## WHAT IS BEING ASKED
Only the pictures are dropped. Restate each line below word for word.

-------------------------

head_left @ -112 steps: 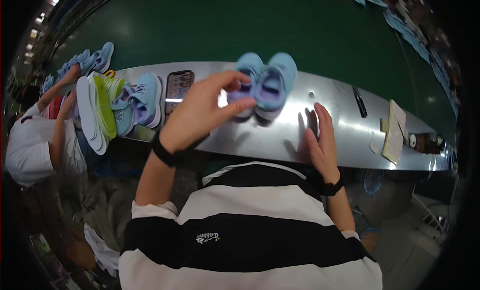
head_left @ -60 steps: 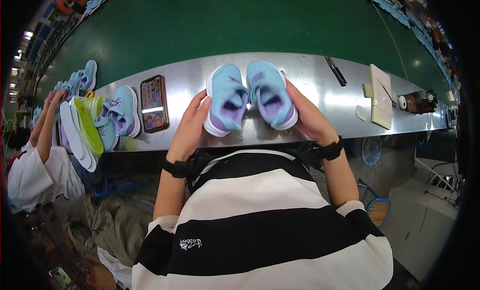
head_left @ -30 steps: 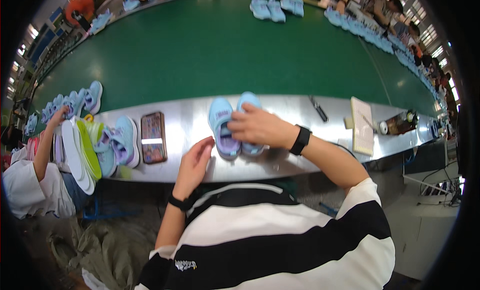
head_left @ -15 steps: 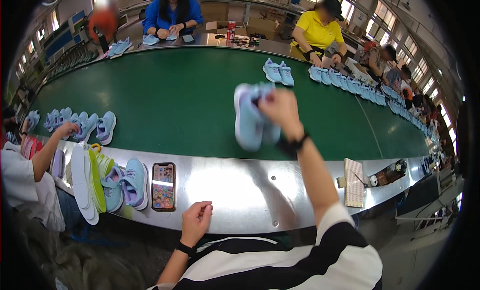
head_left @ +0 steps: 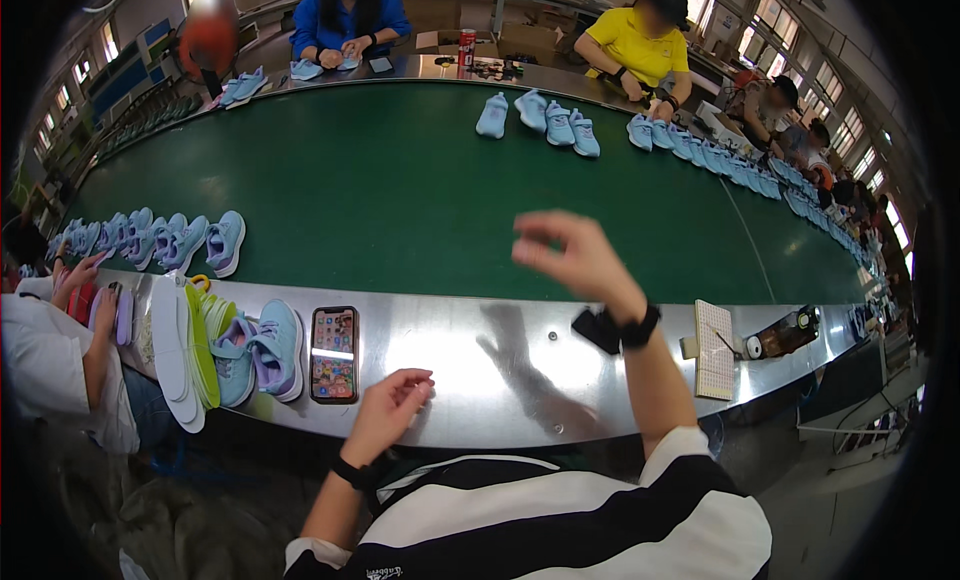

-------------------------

## TASK OUTPUT
head_left @ -112 steps: 
head_left @ -60 steps: 
head_left @ -30 steps: 
head_left @ -15 steps: 
head_left @ +0 steps: 

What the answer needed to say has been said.